## [Instructions to follow]
Without the images, print every line of the material below exactly as given.

## [Collected material]
------------------------
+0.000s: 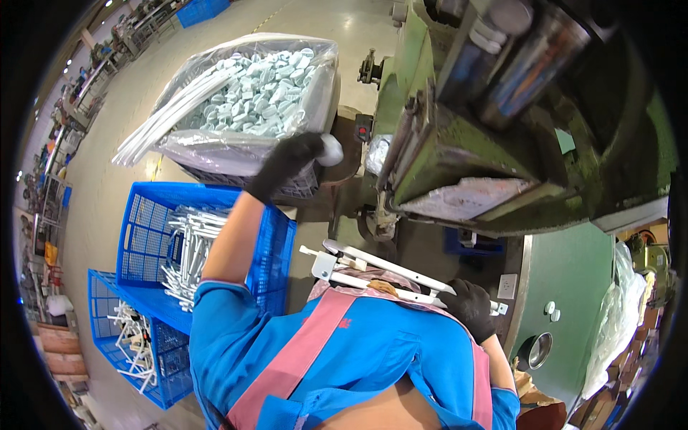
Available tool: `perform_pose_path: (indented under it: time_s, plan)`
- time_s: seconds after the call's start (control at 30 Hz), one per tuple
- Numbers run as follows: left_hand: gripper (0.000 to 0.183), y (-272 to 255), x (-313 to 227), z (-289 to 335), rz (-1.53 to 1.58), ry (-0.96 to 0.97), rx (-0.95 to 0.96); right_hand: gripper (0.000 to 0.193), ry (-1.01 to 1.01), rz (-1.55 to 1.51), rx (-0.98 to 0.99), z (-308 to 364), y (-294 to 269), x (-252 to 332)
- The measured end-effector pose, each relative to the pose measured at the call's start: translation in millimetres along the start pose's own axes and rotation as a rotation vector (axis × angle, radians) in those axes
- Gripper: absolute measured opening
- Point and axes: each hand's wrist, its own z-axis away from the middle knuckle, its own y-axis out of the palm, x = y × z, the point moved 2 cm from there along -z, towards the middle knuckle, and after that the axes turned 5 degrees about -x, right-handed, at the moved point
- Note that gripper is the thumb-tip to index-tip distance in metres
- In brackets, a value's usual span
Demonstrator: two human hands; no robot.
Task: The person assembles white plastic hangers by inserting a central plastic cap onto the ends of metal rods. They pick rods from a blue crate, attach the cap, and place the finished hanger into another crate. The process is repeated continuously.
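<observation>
My left hand, in a black glove, reaches out by the near right corner of a lined crate. Its fingers are closed on a pale round cap, slightly blurred. My black-gloved right hand is wrapped round the right end of a white bar frame, which lies across my lap. The frame has two long white bars and a bracket at its left end. Many pale green-white caps fill the plastic-lined crate, and long white strips lie over its left side.
A large green machine stands ahead on the right. Blue baskets with white rods stand at my left. On the green table at right are two small white caps, a round metal dish and clear plastic sheeting.
</observation>
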Motion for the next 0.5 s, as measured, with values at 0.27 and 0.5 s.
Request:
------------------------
## [Result for this exercise]
+0.000s: 
Available tool: `perform_pose_path: (indented under it: time_s, plan)`
- time_s: seconds after the call's start (control at 30 Hz), one per tuple
- Numbers run as follows: left_hand: gripper (0.000 to 0.183), y (-272 to 255), x (-313 to 227), z (-289 to 335), rz (-1.53 to 1.58), ry (-0.96 to 0.97), rx (-0.95 to 0.96); right_hand: gripper (0.000 to 0.193), ry (-1.01 to 1.01), rz (-1.55 to 1.51), rx (-0.98 to 0.99), z (-308 to 364), y (-294 to 269), x (-252 to 332)
- The measured end-effector pose, each relative to the pose measured at the call's start: translation in millimetres along the start pose's own axes and rotation as a rotation vector (axis × angle, radians) in those axes
- Gripper: absolute measured opening
- Point and axes: each hand's wrist, its own z-axis away from the middle knuckle, its own y-axis out of the palm, x = y × z, the point moved 2 cm from there along -z, towards the middle knuckle, and after that the axes turned 5 degrees about -x, right-handed, at the moved point
- Note that gripper is the thumb-tip to index-tip distance in metres
- In brackets, a value's usual span
Demonstrator: two human hands; no robot.
Task: The person assembles white plastic hangers by inserting a central plastic cap onto the ends of metal rods. They pick rods from a blue crate, attach the cap, and place the finished hanger into another crate. The process is repeated continuously.
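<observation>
My left hand, in a black glove, reaches out by the near right corner of a lined crate. Its fingers are closed on a pale round cap, slightly blurred. My black-gloved right hand is wrapped round the right end of a white bar frame, which lies across my lap. The frame has two long white bars and a bracket at its left end. Many pale green-white caps fill the plastic-lined crate, and long white strips lie over its left side.
A large green machine stands ahead on the right. Blue baskets with white rods stand at my left. On the green table at right are two small white caps, a round metal dish and clear plastic sheeting.
</observation>
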Motion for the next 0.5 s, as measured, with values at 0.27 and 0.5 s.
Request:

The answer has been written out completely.